Le meilleur ami
Et six semaines s’écoulèrent sans que j’entendisse parler ni des Chanclos ni de Claude Gérard.
Dans le commencement de décembre, un matin, chez moi, Claude Gérard fit passer sa carte.
J’achevais de m’habiller devant la glace ; je me vis légèrement pâlir. Que me voulait Gérard ? Il était homme à venir me demander conseil, à m’avertir tout au moins, en qualité d’ami commun, s’il avait résolu quelque démarche touchant Bernerette.
Je le fis attendre un peu ; je me préparai. Enfin :
— Bonjour, Gérard, comment vas-tu ?
Il s’excusa de venir me trouver si matin ; mais l’après-midi l’on ne se rencontre guère, et il me devait, dit-il, quelques remerciements pour les petites vacances en Touraine qu’il n’eût point prises, en somme, sans mon intermédiaire…
— Tu es bien bon.
… Et qui lui avaient été agréables et profitables… qui lui avaient donné beaucoup à réfléchir…
— Ah !
— A propos, comment vont ces dames ?
— J’allais te le demander, dis-je en souriant : je suis sans nouvelles.
— J’ai reçu ce matin, me dit-il, un bout de mot ; tu ne peux manquer d’avoir le même ; il s’agit d’un dîner… déjà !
— « Déjà ! » répétai-je, étonné du sens qu’il semblait donner à ce mot.

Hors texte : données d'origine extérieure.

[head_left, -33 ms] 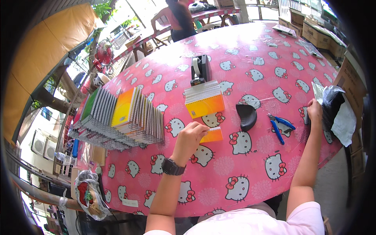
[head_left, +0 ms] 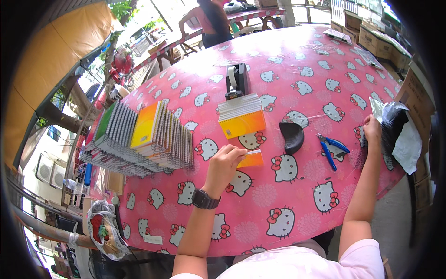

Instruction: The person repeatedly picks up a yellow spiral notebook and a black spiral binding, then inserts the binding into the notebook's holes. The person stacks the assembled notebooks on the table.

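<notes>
Two hands at work: our left hand (head_left: 225,163) pinches a small orange pad (head_left: 250,159) flat on the bench (head_left: 288,218); right hand (head_left: 372,128) grips black mesh (head_left: 391,126) at the edge. We judge the pad light, thin, bendable, best held by its edge.

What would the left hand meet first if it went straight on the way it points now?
Probably the small orange card the left hand already touches; beyond it, the black curved object. Depth is unclear.
</notes>
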A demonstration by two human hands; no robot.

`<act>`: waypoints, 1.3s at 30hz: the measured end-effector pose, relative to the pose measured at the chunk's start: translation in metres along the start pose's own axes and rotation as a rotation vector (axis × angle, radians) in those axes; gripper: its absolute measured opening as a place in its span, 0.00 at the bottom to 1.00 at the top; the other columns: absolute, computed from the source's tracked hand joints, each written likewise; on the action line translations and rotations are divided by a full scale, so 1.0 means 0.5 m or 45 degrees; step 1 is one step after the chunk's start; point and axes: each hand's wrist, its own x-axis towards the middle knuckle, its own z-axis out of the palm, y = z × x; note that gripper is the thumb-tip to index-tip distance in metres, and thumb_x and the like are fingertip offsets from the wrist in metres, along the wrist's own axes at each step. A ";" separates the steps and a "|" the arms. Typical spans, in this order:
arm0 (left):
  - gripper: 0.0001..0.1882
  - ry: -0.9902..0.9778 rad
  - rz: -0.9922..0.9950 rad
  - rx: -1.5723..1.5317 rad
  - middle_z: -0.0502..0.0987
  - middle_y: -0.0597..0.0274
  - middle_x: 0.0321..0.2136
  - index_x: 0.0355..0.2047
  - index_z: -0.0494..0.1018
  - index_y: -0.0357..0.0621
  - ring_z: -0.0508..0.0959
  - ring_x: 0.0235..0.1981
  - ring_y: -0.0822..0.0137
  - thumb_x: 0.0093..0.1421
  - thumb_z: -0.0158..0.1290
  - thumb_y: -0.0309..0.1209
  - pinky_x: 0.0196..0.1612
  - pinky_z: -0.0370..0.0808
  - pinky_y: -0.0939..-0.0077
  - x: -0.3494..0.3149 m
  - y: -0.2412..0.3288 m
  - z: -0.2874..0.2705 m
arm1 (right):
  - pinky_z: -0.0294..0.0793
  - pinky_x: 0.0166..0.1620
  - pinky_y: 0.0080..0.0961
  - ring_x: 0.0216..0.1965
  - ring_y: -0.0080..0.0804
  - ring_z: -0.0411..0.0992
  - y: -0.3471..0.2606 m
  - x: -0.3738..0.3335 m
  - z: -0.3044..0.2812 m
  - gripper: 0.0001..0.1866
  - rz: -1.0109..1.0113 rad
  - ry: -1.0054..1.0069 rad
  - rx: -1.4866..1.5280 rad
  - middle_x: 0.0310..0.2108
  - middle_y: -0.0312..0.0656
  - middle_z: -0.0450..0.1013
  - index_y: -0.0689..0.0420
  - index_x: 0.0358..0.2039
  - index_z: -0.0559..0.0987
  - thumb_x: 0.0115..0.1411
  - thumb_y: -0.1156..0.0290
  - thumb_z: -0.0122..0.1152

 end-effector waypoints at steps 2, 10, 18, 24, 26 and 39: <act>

Et en même temps, je sonnai ma domestique afin de savoir si, moi aussi, j’avais « un bout de mot ». En effet, je l’avais ; le même que Gérard : une invitation pour le 15.
— Eh bien ! dis-je, voilà une excellente occasion de nous rencontrer !…
Et par là, je semblais bien un peu lui dire : « Nous nous serions aussi bien rencontrés seulement le 15 !… »
— Mais c’est que…, dit-il, hésitant, c’est que je ne crois pas pouvoir y aller…
— Ah !
Il me fournit deux raisons pour ne pas être de ce dîner. C’était une de trop. Ces raisons étaient des prétextes. Mon cœur palpita. Je pensai à mon amour, à ma jalousie, au sort de Bernerette qui allait être encore remis en suspens, plus gravement que jamais, après l’espoir né à la Tourmeulière.
Et il se tut sur les Chanclos, me parla du Palais et de petites affaires du Conseil d’État. Puis, tout à coup :
— J’ai un poids sur la conscience, dit-il ; il faut que je m’en délivre pendant que je te tiens. Voilà !… Je t’ai parlé inconsidérément d’Isabelle, sur le coup d’une petite pique entre nous deux. Tout ce que j’ai pu te dire de fâcheux à propos d’elle, est faux ; je ne pensais pas ce que je disais, et quant aux minces fondements sur lesquels s’étayait ma rancune : néant ! Je m’étais bel et bien fourré le doigt dans l’œil jusque-là !…
Je lui faisais signe qu’il était inutile d’insister. Mais il ajouta :
— Te rappelles-tu ce que je t’ai dit moi-même, à plusieurs reprises : « J’ai voulu la mettre à l’épreuve ?… » Oui ! Eh bien ! elle faisait de même : tout avait pour but de me mettre à l’épreuve !…
— Tout est bien qui finit bien, dis-je en riant.
Il se leva ; il était soulagé. C’était pour cela qu’il était venu.